Renovated to a design created by the architect Mario Cucinella, the palazzo hosts numerous permanent and temporary exhibitions.

Its defining feature is a large panoramic terrace overlooking the valley and it has a cafeteria inside.

Dante Alighieri Exhibition


Peccioli is currently hosting at the palazzo a project conceived by SCART* in collaboration with the Academies of Fine Arts of Florence, Ravenna and Carrara and the Community of San Patrignano. The project, “Dante and the Divine Comedy”, uses the concept of Trash Art and the inspiration of Dante’s masterwork to show that rubbish can be recycled into something beautiful and worthwhile.

“Dante and the Divine Comedy” also marks the 700th anniversary of the death of the great poet. The project proposes a challenge to the students of the three Academies, inviting them to interpret the 100 cantos of the Divine Comedy using the modern techniques of Trash Art.

Plastic scraps and strips of leather, hinges, buttons, metal accessories and glass are just some of the recycled materials through which Dante’s works have been reinterpreted. Taking inspiration from the engravings of Gustave Dorè, the nineteenth century French artist famous for his wood prints of the Divine Comedy, six large works – eight foot high and four foot wide – have been created to illustrate the cantos describing Hell, Purgatory and Paradise.
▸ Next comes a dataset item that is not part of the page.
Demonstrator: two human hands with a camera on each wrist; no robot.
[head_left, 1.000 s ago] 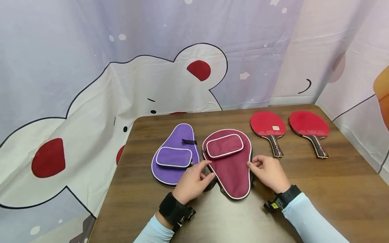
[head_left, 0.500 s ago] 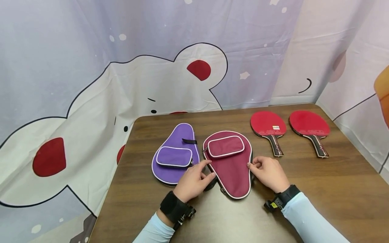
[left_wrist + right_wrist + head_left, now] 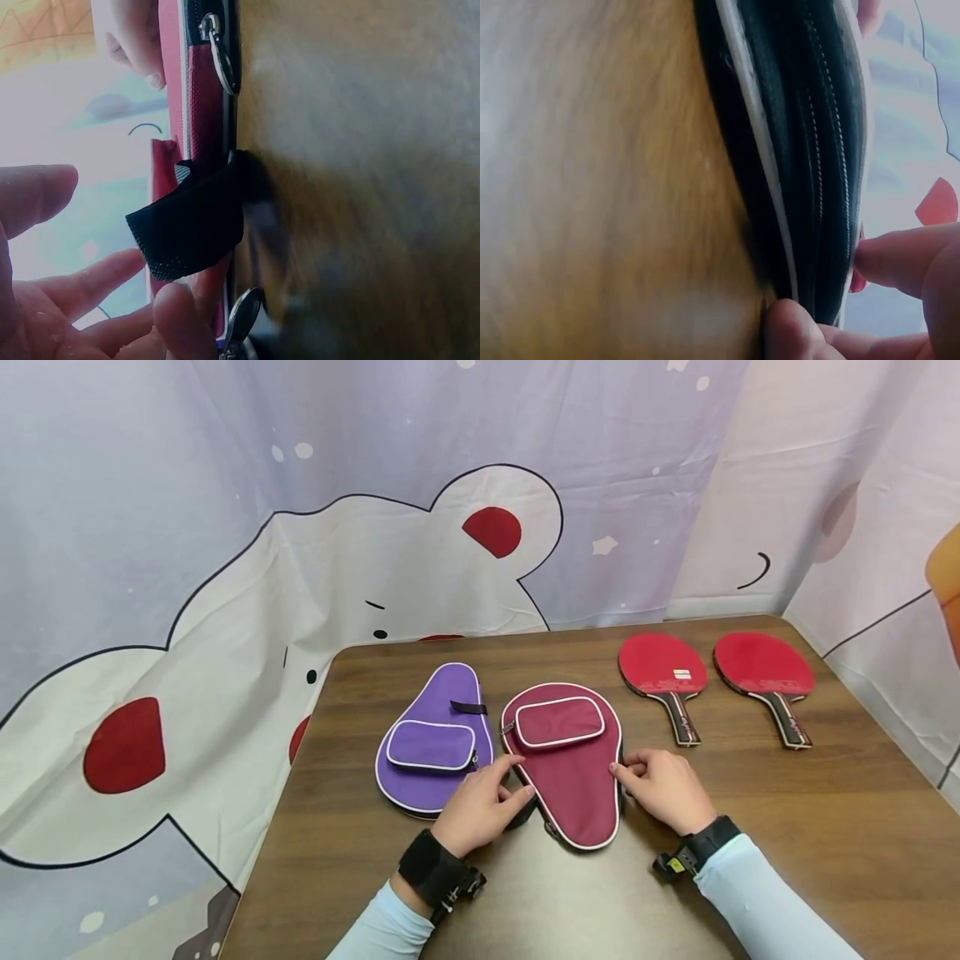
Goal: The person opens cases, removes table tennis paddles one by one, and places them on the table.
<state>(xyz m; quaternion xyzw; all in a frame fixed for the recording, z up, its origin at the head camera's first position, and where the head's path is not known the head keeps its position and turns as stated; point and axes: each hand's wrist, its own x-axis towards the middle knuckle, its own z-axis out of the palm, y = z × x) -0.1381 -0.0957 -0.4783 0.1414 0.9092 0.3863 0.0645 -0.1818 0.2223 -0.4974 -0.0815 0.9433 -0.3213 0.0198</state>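
While the maroon paddle case point(image 3: 567, 768) lies flat near the middle of the table point(image 3: 825, 827), both hands sit at its edges. The left hand point(image 3: 480, 806) rests at the case's left edge with fingers loosely curled, beside its black strap point(image 3: 191, 225); whether it grips is unclear. The right hand point(image 3: 663, 789) pinches the right edge between thumb and fingertips point(image 3: 900, 259). A purple case point(image 3: 435, 743) lies just left; two red paddles point(image 3: 663, 668) lie far right.

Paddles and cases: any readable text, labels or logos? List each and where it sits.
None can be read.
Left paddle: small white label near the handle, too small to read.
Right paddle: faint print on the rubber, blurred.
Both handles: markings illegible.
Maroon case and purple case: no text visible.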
Also on show are six sculptures representing the head of Dante. All of these works copy in form the “Monument to Dante” sculpted by Enrico Pazzi and displayed in Piazza Santa Croce in Florence. Each of the three Academies interpreted the work using different styles and techniques reflecting their own differing academic and artistic aspirations: from Ravenna there was a focus on the historic importance of mosaic working, from Carrara an acknowledgement of a heritage of marble sculpting and from Florence a POP art influence.

The use of recycled materials helps to promote an important message about the circular economy. SCART and its young artists have produced something amazing and succeeded in giving shape and form to the extraordinary world imagined by Dante.
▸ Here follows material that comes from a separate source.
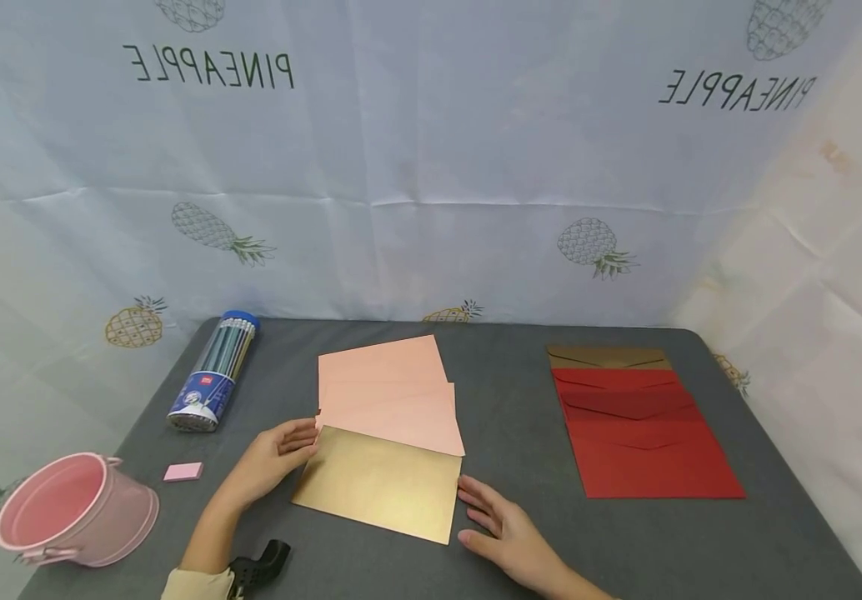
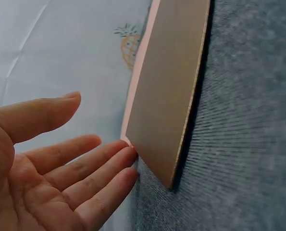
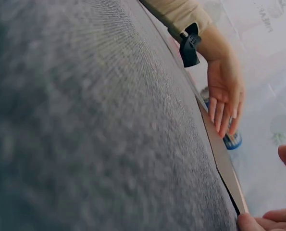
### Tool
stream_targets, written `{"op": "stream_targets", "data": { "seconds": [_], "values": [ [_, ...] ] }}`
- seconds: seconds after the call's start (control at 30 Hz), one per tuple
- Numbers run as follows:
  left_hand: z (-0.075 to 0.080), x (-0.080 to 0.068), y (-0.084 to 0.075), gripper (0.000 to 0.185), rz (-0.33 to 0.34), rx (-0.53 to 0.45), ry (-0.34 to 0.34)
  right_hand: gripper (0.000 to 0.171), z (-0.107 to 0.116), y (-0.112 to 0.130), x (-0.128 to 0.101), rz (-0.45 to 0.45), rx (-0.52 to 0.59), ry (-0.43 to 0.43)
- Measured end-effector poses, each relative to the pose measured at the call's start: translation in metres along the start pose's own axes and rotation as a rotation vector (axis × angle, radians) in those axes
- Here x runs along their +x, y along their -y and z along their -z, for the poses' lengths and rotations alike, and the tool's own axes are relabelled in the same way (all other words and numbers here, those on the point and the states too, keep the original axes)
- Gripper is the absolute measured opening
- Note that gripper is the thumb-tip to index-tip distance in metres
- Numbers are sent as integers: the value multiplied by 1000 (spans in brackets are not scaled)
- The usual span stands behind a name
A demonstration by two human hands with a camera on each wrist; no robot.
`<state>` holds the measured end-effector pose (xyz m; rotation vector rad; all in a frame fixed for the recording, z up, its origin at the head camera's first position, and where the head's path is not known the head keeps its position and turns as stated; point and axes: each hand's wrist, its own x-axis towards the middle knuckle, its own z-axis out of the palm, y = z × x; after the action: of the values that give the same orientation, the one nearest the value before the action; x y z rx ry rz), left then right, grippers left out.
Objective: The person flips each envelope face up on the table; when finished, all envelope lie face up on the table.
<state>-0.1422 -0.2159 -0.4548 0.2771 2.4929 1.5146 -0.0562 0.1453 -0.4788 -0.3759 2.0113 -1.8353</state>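
A plain gold paper rectangle point(image 1: 382, 483), envelope-sized, lies flat in the middle of the grey table. It overlaps the near edge of two pink paper rectangles point(image 1: 389, 408), which lie staggered behind it. My left hand point(image 1: 269, 458) is at its left side, fingers extended and fingertips right at the far left corner; the left wrist view shows the thumb raised away from the paper. On the opposite side, the fingertips of my right hand point(image 1: 506, 533) meet the right edge, thumb apart. Only part of the right hand point(image 3: 272, 221) shows in its wrist view.
Red envelopes point(image 1: 656, 467) and a brown-gold envelope point(image 1: 607, 357) lie overlapped at right. At left are a tub of pencils point(image 1: 213, 375), a pink eraser point(image 1: 183, 472) and a pink bucket point(image 1: 101, 517). A pineapple-print cloth point(image 1: 431, 158) hangs behind the table point(image 1: 506, 400).
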Motion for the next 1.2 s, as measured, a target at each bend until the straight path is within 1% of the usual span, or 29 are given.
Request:
{"op": "stream_targets", "data": {
  "seconds": [0.07, 0.13, 0.27, 0.37, 0.5, 0.6, 0.67, 0.7, 0.77, 0.87, 0.93, 1.03, 1.13, 1.2],
  "values": [
    [-1, -1, 2, 49, 7, -15, -2, 69, -3, 0, 1, -6, -4, -18],
    [-1, -2, 2, 49, -4, -10, 5, 71, -5, 0, 2, -13, -1, -39],
    [-1, -4, -1, 49, -11, -2, 3, 73, -9, 1, 4, -37, 11, -80],
    [-1, -5, -2, 49, -8, 4, -7, 74, -9, 3, 5, -64, 36, -94],
    [-3, -6, -1, 47, 16, -5, -56, 74, -10, 7, 5, -82, 116, -107],
    [-4, -7, -4, 46, 41, -67, -108, 71, -10, 8, 6, -63, 214, -137],
    [-5, -6, -7, 46, 45, -108, -140, 69, -9, 9, 10, -32, 268, -181],
    [-7, -5, -9, 46, 45, -136, -155, 69, -7, 10, 12, -12, 284, -211],
    [-10, -1, -12, 46, 48, -182, -190, 68, -4, 11, 20, 28, 278, -274],
    [-15, 9, -16, 48, 61, -238, -242, 66, 2, 14, 33, 73, 213, -370],
    [-19, 16, -19, 50, 71, -252, -270, 64, 8, 16, 41, 104, 162, -417],
    [-25, 28, -22, 51, 83, -283, -298, 61, 17, 18, 53, 139, 115, -463],
    [-31, 37, -23, 51, 93, -382, -303, 61, 26, 17, 62, 175, 139, -477],
    [-34, 41, -21, 51, 108, -454, -290, 60, 31, 13, 67, 184, 178, -479]
  ]
}}
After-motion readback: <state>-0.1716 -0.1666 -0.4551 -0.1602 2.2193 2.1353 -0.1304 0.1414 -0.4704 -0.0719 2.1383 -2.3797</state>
The project also featured a collaboration between SCART and the Community of San Patrignano, a drug rehabilitation charity. The Community was entrusted with the production of three heads of Dante and, working with great professionalism, it has produced an artistic interpretation that communicates a strong message. The results are tangible, visible at first glance. Those motionless heads, that slightly lost look that Dante displays, leave multiple interpretations for visitor to reflect upon. One can read in those eyes a desire to do well, a passion, a determination, the same things that, on a daily basis, carry forward the work of the Community.
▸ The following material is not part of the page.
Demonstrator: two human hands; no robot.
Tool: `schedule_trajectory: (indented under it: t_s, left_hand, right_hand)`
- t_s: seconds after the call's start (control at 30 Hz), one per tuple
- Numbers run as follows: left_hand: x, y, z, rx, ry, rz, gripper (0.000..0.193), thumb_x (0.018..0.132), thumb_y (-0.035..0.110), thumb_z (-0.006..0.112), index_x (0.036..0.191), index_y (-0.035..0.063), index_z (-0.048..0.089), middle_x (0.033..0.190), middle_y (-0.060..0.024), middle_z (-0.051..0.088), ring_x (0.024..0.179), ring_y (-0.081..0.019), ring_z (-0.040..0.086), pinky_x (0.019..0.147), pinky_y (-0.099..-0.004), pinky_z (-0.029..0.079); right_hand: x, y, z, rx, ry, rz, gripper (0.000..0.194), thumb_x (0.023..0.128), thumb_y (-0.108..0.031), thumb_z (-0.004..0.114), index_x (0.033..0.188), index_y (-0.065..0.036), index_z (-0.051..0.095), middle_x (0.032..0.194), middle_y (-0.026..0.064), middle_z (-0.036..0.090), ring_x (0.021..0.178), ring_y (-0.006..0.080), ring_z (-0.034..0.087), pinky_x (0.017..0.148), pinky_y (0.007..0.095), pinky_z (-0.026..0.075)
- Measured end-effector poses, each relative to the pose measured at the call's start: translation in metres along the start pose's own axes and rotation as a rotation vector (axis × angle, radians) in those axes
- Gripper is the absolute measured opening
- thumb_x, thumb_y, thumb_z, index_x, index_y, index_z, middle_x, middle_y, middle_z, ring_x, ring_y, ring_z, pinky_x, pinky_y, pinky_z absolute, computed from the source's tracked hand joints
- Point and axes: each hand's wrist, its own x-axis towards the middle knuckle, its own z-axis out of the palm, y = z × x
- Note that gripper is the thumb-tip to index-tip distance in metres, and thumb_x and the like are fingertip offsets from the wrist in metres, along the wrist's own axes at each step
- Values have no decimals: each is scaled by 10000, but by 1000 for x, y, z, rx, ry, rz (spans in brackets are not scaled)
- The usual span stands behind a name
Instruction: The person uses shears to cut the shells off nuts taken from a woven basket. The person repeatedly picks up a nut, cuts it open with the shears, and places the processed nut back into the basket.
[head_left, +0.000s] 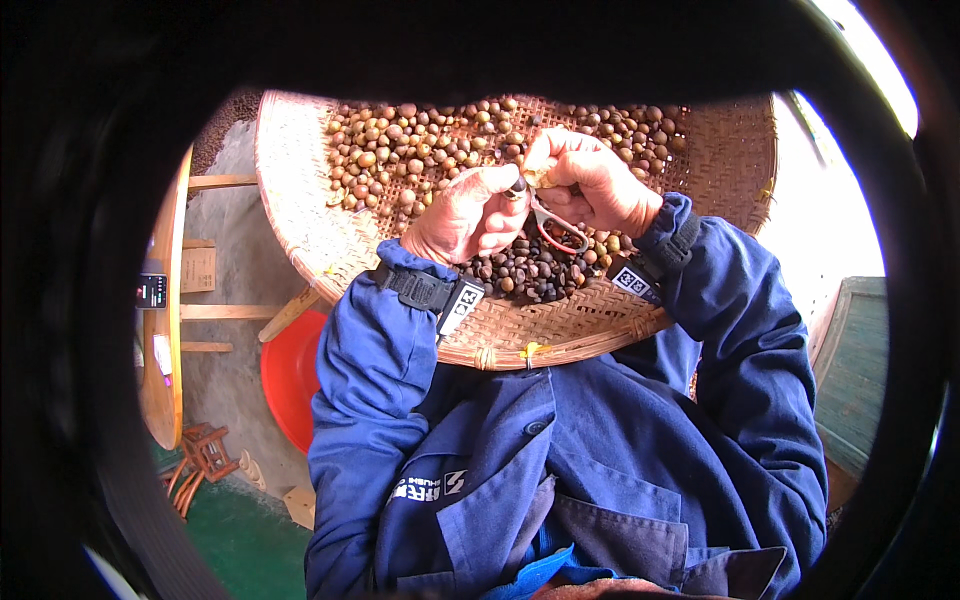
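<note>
My left hand (478, 215) grips a dark round nut (517, 185) between thumb and fingers, above a large woven bamboo tray (495, 330). Close beside it, my right hand (589, 180) pinches a pale piece of husk (537, 177) against the nut. Scissors (559, 234) with a red and grey handle hang below the right hand's fingers; their blades are mostly hidden. Brown unpeeled fruits (390, 142) lie across the far part of the tray. Dark nuts (525, 266) are heaped beneath my hands.
A red plastic basin (289, 375) stands on the floor to the left, beneath the tray's edge. At the far left are a wooden table (176, 300) with a phone (152, 291) on it and a small brown chair (202, 457). A greenish panel (851, 367) is at the right.
</note>
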Motion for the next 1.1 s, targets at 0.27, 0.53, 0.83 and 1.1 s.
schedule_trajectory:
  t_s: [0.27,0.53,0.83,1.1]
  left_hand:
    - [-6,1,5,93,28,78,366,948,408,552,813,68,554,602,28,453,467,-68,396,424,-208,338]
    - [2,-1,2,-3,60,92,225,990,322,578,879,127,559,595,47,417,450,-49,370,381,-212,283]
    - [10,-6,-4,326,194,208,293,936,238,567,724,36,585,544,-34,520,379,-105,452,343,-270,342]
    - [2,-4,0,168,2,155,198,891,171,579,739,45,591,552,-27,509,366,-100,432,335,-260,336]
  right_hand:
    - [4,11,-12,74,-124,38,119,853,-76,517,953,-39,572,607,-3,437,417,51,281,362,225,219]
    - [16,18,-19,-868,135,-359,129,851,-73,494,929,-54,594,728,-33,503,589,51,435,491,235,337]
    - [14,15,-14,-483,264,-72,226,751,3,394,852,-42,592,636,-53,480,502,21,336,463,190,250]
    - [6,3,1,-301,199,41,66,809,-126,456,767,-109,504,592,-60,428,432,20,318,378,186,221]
So here is another emotional gift from SCART which, after 22 years of seeking beauty amongst the garbage,  continues to amaze, communicate and raise awareness

Maurizio Giani

Marketing Director Herambiente S.p.A

The history of the palazzo

First mentions

Documents dating back to the mid-1400s record that ownership and use of the property in Via Carraia, together with other properties, was granted by the Salviati family to Giovanni Falcucci, that family’s attorney.

Salviati Family

From the mid-1500s the property was owned by a Piero di Almanno Salviati, uncle of Grand Duke Cosimo de’ Medici of Tuscany. The Salviati were a family of bankers and traders specializing in the silk and wool industries with interests extending as far afield as Constantinople, Bruges and London. Upon Pietro’s death the palazzo became the property of another important family, the Almeni, as a gift from Cosimo in recognition of the Almeni family’s loyalty to the Medici.

Almeni Family

The Almeni family originally came from Perugia, a location which allowed them to cultivate political and commercial relations both with Rome and with the Medici in Florence. Sforza Almeni was one of Cosimo de’Medici courtiers and he received from him the Peccioli estate, including all its farms in 1565. On Sforza’s death the estate was inherited by his brother Evangelista, a member of the Order of the Knights of Santo Stefano which was established by Cosimo de Medici to fight the Turks and other pirates. The last surviving members of the family, Isabella Nerli and Eleonora Bonaccorsi, returned ownership of the estate to Grand Duke Pietro Leopoldo and it was subsequently sold to the Berte family.

Dufour Berte Family

In 1775, Giovan Filippo Berte bequeathed the palazzo to his nephew Edoardo Dufour on the condition that Edoardo and his descendants took the family name Dufour Berte.  Eduardo chose the palazzo as his family’s main residence and we find evidence of this within the arch of the main doorway, where one can see, in wrought iron, the initials DB.

Recent History

In 1919 the palazzo and estate were sold to property company Fondi Rustici in Rome before passing into the hands of the Gerolamo Gaslini Charitable Foundation. In 2004 the palazzo and part of the estate was purchased by the Municipality of Peccioli jointly with a local company, Belvedere. Together they established Fondi Rustici which, in 2019, began to carry out the renovation and redevelopment programme developed by Mario Cucinella’s MCA studio.